Auch in der Ukraine haben die russischen Besatzer zur Legalisierung der Okkupation sogenannte Referenden über den Beitritt der temporär besetzten Gebiete zur Russischen Föderation durchgeführt. Im Gebiet Luhansk fand es vom 23. bis zum 27. September 2022 statt.

Durch Informationen aus dem Okkupationsgebiet weiß man, dass dort die Wahlbeteiligung ausgesprochen niedrig war. Deshalb besuchten die russischen Besatzer die „Wähler“ zu Hause. Aus sicheren Quellen ist bekannt, dass die Soldaten in einigen Fällen die Menschen sogar mit Waffen bedroht haben, damit sie für den „Anschluss“ stimmten. Insgesamt stimmten 98,42 Prozent der Menschen beim gefälschten Plebiszit für den Anschluss der LNR an Russland.

Die Sache mit den Pässen

Es gibt noch einen weiteren gemeinsamen Aspekt zwischen Lettland 1940 und der Ostukraine heute: Der Zwang zu neuen Pässen. Die Russen suchen nach Druckmitteln, um die Ukrainer zur Annahme von Pseudodokumenten zu bewegen. Ohne einen Pass der Russischen Föderation können Menschen in den okkupierten Gebieten zum Beispiel ihre Arbeitsstelle verlieren. Auch die Rentenzahlung kann ausgesetzt werden.

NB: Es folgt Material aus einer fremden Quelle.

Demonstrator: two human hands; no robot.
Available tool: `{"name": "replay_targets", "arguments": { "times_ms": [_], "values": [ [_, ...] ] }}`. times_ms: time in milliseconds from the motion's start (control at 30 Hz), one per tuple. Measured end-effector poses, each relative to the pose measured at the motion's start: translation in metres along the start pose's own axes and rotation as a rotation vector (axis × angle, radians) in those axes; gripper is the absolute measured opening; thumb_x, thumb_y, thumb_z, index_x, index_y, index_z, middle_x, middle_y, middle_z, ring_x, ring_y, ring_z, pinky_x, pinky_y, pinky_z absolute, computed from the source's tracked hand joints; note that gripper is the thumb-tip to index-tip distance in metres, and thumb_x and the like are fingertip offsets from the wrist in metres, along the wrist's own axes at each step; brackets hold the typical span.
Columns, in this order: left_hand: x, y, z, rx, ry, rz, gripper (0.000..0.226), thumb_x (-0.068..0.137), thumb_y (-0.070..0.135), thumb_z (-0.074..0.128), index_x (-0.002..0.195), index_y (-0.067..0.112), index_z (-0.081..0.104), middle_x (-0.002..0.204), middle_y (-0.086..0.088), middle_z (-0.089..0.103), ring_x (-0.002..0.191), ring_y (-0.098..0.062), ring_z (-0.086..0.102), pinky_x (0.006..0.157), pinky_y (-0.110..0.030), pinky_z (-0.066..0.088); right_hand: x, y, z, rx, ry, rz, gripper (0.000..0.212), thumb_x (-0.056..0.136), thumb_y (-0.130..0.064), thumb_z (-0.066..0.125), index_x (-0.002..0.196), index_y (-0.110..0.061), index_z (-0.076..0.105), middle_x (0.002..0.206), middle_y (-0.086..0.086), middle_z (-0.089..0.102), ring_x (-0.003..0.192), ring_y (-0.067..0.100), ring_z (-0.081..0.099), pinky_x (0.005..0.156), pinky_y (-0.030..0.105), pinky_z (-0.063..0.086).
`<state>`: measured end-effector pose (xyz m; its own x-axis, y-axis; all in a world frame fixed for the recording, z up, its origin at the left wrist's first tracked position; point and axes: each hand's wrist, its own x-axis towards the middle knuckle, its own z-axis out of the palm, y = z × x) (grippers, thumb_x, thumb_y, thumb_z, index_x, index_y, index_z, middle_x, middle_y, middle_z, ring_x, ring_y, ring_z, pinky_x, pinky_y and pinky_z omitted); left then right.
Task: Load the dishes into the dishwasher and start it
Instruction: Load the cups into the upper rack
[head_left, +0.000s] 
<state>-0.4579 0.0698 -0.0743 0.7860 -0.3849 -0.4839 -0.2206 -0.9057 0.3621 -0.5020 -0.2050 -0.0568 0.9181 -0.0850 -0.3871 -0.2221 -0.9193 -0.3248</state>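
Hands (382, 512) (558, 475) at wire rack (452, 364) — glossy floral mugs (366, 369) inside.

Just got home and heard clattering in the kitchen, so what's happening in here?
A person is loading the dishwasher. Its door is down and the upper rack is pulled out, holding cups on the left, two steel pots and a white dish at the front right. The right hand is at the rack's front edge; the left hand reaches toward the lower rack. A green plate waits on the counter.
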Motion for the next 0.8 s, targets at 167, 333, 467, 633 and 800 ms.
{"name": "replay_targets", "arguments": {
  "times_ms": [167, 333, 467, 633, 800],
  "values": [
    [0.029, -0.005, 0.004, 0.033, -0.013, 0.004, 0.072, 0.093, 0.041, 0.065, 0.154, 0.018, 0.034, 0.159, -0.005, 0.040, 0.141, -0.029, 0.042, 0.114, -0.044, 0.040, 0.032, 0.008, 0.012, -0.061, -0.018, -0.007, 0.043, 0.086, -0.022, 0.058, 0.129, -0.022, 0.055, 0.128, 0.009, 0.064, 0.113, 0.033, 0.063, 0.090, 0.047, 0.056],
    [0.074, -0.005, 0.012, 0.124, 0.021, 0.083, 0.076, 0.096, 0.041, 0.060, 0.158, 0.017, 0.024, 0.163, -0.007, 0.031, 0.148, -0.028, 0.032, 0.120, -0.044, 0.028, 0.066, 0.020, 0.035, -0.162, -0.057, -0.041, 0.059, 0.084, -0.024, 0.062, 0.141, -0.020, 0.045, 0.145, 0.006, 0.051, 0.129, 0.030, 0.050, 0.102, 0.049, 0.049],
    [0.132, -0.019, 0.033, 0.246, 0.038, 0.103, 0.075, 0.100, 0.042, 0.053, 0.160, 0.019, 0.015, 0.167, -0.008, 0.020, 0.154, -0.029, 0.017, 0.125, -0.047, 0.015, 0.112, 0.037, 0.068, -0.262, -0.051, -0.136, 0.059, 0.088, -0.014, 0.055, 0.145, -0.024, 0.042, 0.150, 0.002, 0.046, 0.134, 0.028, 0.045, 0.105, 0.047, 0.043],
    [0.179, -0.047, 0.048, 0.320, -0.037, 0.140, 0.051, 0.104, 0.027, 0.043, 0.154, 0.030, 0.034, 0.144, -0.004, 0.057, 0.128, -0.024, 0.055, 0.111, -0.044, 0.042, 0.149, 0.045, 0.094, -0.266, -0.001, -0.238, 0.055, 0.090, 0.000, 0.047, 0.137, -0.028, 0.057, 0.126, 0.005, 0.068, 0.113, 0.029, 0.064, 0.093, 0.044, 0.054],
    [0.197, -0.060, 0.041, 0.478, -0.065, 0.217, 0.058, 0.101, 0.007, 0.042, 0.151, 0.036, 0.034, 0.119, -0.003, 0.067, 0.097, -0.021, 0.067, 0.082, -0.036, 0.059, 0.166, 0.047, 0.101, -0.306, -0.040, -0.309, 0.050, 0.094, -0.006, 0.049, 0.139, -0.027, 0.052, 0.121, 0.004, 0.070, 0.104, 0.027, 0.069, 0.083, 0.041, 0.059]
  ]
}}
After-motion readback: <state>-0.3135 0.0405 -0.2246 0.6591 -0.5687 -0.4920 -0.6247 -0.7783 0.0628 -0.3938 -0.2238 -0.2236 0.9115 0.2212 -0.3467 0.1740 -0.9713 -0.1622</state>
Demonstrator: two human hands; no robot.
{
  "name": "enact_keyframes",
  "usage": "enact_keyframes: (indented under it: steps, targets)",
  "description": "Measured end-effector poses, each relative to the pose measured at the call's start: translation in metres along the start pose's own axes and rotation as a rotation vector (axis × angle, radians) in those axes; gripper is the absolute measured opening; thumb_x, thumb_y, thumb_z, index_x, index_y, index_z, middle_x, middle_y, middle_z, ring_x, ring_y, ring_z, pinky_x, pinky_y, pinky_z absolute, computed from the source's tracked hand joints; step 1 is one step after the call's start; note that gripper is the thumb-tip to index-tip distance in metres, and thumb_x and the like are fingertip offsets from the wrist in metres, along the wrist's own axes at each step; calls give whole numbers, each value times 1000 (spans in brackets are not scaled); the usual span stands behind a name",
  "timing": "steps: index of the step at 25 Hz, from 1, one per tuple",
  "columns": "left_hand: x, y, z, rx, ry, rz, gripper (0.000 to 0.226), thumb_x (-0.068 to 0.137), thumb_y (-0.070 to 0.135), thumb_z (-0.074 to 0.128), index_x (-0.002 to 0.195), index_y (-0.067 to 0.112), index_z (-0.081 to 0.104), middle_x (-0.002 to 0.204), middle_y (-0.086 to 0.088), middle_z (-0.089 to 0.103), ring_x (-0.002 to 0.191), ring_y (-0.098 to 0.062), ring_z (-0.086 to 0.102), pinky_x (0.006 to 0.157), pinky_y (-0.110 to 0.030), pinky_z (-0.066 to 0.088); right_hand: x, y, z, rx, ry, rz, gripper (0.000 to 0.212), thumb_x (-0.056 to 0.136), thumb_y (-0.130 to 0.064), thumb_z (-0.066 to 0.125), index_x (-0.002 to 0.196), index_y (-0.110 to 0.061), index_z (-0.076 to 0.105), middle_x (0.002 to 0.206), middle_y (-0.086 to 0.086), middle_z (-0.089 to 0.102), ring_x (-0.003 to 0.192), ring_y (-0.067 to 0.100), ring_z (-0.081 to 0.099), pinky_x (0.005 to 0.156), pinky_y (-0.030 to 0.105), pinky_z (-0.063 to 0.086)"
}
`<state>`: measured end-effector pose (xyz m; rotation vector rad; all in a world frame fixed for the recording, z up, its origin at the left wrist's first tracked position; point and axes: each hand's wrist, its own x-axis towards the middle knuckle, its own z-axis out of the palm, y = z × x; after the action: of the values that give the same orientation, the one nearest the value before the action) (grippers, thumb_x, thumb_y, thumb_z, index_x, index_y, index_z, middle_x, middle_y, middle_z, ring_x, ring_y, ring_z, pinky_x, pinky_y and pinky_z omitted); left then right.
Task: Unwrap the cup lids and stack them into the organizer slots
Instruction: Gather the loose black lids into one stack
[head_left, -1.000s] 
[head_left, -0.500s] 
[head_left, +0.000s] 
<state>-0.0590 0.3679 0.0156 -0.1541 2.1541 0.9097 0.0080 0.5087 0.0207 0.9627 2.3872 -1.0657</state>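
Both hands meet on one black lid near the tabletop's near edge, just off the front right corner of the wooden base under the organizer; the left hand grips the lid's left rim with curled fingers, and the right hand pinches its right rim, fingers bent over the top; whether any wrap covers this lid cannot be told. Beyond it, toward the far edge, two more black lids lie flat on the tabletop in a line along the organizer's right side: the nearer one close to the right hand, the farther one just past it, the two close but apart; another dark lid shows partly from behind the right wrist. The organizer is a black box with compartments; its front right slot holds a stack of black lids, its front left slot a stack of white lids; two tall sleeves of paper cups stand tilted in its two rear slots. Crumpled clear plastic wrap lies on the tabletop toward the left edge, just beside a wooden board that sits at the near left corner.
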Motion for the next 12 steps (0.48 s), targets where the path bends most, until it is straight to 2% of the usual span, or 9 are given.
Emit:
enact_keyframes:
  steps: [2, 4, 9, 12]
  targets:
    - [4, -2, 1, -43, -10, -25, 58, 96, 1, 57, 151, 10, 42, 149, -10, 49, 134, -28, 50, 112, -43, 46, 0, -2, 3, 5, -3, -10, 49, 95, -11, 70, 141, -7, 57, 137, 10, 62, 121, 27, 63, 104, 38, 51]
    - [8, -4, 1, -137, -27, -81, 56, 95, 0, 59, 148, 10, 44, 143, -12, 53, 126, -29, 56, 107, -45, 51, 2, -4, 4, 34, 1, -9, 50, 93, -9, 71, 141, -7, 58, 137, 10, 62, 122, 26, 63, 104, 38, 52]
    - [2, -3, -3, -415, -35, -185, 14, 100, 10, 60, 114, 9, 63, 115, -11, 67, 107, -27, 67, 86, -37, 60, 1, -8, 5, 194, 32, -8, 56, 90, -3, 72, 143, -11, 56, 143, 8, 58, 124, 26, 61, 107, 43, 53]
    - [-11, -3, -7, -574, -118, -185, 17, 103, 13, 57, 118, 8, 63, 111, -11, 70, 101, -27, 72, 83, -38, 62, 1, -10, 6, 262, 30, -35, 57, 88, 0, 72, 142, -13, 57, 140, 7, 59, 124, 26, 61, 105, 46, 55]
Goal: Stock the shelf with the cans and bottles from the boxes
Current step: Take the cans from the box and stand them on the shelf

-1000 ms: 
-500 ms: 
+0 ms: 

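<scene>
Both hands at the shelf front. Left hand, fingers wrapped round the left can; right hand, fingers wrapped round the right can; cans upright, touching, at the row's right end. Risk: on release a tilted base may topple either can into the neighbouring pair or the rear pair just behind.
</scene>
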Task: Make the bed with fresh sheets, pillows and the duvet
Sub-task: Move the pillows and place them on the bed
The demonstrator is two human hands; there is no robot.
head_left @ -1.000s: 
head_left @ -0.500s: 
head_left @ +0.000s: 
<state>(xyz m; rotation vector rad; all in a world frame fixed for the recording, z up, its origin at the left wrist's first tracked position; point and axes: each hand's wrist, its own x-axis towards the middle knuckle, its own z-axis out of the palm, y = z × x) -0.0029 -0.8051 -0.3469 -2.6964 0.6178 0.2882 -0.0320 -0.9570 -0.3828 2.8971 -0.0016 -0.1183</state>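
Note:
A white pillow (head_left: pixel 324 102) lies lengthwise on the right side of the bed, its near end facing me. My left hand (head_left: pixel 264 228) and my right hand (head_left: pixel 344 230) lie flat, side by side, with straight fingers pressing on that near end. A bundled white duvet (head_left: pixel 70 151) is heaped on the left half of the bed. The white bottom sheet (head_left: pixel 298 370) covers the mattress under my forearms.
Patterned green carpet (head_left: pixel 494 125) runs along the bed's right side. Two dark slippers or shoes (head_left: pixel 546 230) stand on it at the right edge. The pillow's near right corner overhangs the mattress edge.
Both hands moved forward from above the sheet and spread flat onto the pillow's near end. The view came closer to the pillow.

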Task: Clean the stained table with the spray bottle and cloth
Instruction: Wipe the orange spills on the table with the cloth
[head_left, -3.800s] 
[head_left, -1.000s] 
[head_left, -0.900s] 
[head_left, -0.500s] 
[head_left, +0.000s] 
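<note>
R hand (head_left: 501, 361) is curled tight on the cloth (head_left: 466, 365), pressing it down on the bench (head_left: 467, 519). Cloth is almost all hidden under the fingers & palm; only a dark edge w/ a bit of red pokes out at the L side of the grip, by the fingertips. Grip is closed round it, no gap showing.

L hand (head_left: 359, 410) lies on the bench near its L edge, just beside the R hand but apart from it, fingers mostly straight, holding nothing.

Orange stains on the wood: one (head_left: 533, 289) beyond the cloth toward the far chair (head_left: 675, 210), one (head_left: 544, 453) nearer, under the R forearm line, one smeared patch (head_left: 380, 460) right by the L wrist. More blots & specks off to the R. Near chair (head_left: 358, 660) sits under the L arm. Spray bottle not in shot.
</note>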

All das funktioniert nicht ohne Einschüchterung durch die Besatzer. Um den Prozess des Passumtausches zu beschleunigen, hat Putin eigens ein Gesetz unterzeichnet, das die Ausweisung der Ukrainer aus den temporär besetzten Gebieten gestattet. Ukrainer, die in den besetzten Gebieten leben und ihre ukrainische Staatsbürgerschaft behalten wollen, können dort bis zum 1. Juli 2024 bleiben. Danach dürfen die russischen Behörden sie ausweisen bzw. die Menschen müssen die besetzten Gebiete verlassen, ob sie wollen oder nicht.

Russland hat außerdem bekannt gegeben, dass alle Einwohner der besetzten Gebiete ab dem Alter von 14 Jahren verpflichtet sind, einen russischen Pass zu erhalten. Tun sie es nicht, müssen die Eltern Strafe zahlen. Bei weiterer Weigerung können sie das Sorgerecht für ihr Kind verlieren.

Der Repressionsapparat

Eines der krassesten Beispiele für die Gräuel des Kreml-Regimes ist sein Repressionsapparat. Die Sowjets deportierten seinerzeit Männer und Frauen aus Lettland in entlegene Regionen Russlands, in vielen Fällen endete das tödlich. Viele Menschen litten auch unter dem sowjetischen Geheimdienst NKWD, später KGB. Auch meine ukrainische Familie blieb von solchem Unglück nicht verschont. Es ging allerdings vergleichsweise gut aus. Mein Vater wurde von den Kämpfern der sogenannten LNR entführt und war drei Monate in russischer Gefangenschaft. Details hat er bis heute nicht erzählt, aber wenn ich mit ihm darüber spreche, sehe ich die Angst in seinem Blick.

Er erzählte, dass alle Gefangenen in einer Fabrik körperlich anstrengende Arbeit tun mussten. Das Essen war schlecht und nicht ausreichend. Mein Vater hat deshalb stark abgenommen, zwischen 15 und 20 Kilo. Sie wurden alle kahlgeschoren und mussten alle ihre Dokumente, Telefone und auch die Bankkarten abgeben. Nach der Haft bekam er zwar seine Papiere zurück, sein Telefon hat er nie wiedergesehen. Warum er inhaftiert wurde, weiß er bis heute nicht.

Yevhen Holoborodko (Pseudonym) ist Journalist aus der Ostukraine, lebt jetzt in Riga.